Directions
When you reach a picture, pass over it; otherwise repeat the listing word for word.

Collected material
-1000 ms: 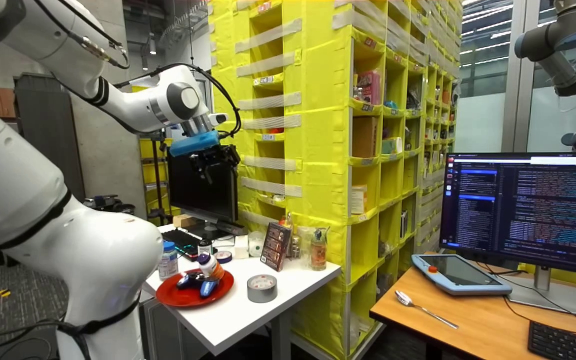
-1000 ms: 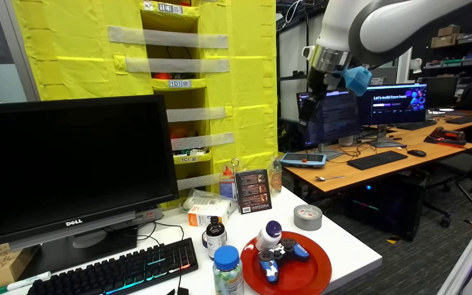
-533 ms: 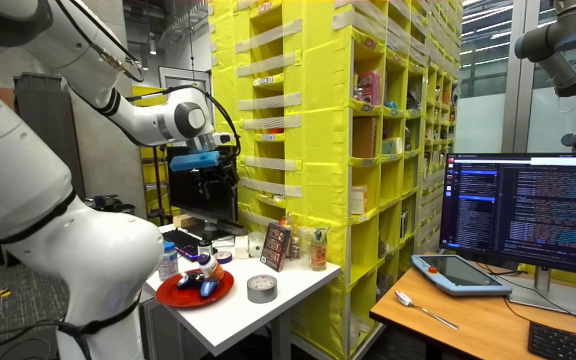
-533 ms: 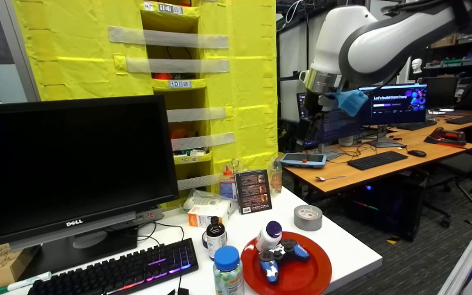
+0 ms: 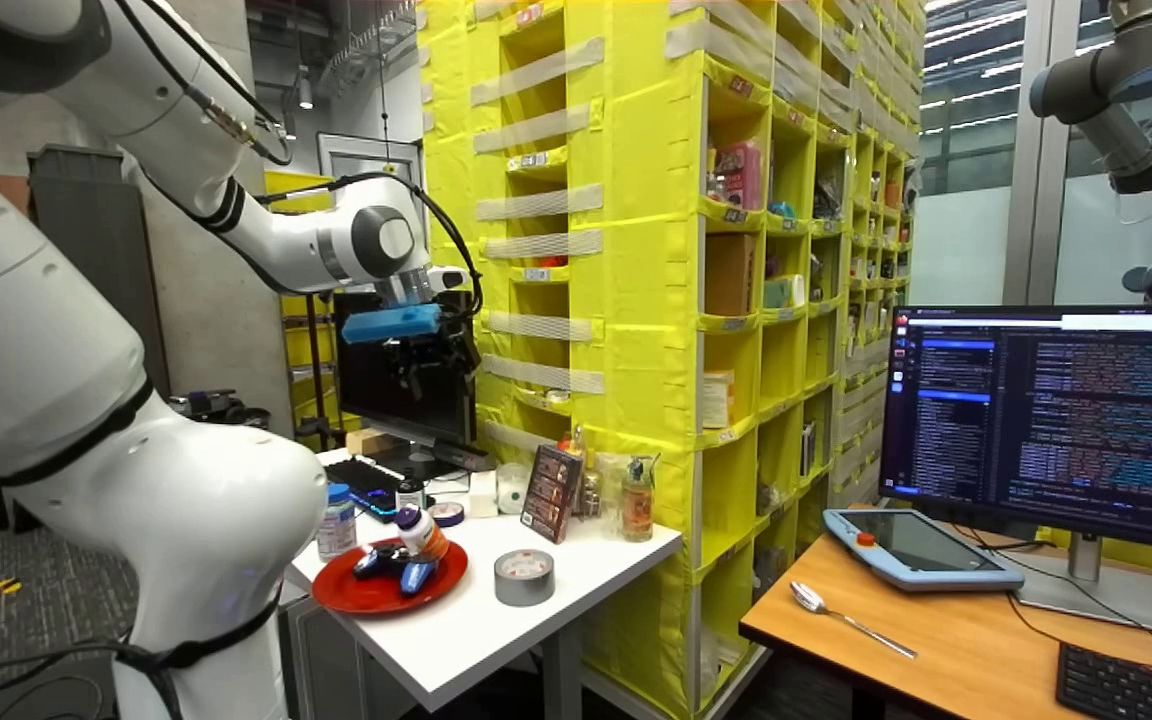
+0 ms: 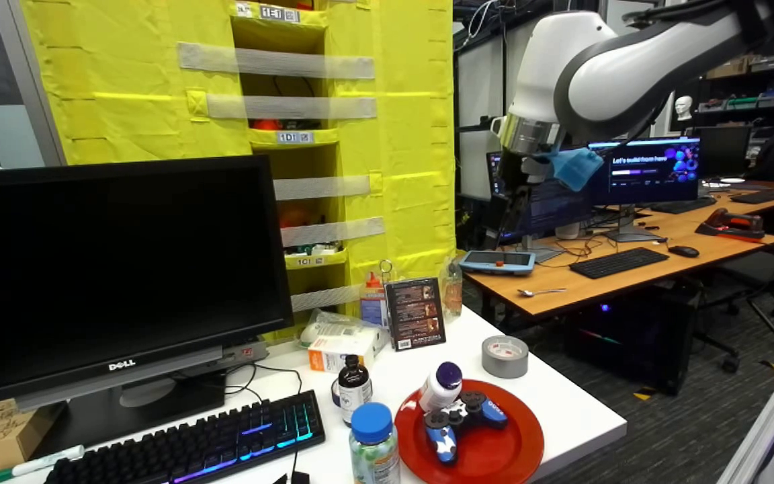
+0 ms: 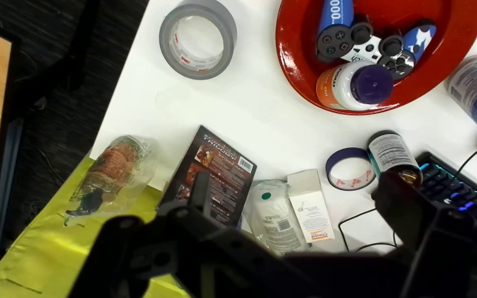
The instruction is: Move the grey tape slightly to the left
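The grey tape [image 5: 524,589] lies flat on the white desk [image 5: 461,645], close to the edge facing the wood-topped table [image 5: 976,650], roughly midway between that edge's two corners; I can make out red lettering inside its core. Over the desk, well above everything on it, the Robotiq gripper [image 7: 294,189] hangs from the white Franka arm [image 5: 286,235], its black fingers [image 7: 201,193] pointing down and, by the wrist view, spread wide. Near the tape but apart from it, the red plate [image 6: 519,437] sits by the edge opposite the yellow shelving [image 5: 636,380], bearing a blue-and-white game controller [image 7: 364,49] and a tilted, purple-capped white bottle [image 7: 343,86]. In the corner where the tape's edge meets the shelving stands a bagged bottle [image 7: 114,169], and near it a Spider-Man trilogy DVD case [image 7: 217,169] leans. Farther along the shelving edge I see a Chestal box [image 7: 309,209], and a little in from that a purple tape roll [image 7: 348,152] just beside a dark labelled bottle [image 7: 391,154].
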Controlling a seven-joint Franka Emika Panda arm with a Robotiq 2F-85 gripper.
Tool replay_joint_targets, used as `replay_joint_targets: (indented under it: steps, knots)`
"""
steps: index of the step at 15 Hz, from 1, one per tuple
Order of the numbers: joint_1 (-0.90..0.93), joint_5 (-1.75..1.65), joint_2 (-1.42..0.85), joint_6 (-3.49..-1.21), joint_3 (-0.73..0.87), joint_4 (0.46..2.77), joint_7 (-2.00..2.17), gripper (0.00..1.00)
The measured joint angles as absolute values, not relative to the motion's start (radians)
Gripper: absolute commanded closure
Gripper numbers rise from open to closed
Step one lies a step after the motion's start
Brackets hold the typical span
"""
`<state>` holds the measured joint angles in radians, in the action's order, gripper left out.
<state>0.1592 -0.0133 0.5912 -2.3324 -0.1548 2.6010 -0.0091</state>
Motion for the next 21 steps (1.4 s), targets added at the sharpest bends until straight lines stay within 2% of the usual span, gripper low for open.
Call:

Answer section
-1000 ms: 
-1000 ms: 
-533 ms: 
-533 ms: 
+0 ms: 
+0 ms: 
+0 ms: 
The instruction is: Move the grey tape slightly to the left
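The grey tape [image 5: 524,589] lies flat on the white desk [image 5: 461,645], close to the edge facing the wood-topped table [image 5: 976,650], roughly midway between that edge's two corners; I can make out red lettering inside its core. Over the desk, well above everything on it, the Robotiq gripper [image 7: 294,189] hangs from the white Franka arm [image 5: 286,235], its black fingers [image 7: 201,193] pointing down and, by the wrist view, spread wide. Near the tape but apart from it, the red plate [image 6: 519,437] sits by the edge opposite the yellow shelving [image 5: 636,380], bearing a blue-and-white game controller [image 7: 364,49] and a tilted, purple-capped white bottle [image 7: 343,86]. In the corner where the tape's edge meets the shelving stands a bagged bottle [image 7: 114,169], and near it a Spider-Man trilogy DVD case [image 7: 217,169] leans. Farther along the shelving edge I see a Chestal box [image 7: 309,209], and a little in from that a purple tape roll [image 7: 348,152] just beside a dark labelled bottle [image 7: 391,154].
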Controlling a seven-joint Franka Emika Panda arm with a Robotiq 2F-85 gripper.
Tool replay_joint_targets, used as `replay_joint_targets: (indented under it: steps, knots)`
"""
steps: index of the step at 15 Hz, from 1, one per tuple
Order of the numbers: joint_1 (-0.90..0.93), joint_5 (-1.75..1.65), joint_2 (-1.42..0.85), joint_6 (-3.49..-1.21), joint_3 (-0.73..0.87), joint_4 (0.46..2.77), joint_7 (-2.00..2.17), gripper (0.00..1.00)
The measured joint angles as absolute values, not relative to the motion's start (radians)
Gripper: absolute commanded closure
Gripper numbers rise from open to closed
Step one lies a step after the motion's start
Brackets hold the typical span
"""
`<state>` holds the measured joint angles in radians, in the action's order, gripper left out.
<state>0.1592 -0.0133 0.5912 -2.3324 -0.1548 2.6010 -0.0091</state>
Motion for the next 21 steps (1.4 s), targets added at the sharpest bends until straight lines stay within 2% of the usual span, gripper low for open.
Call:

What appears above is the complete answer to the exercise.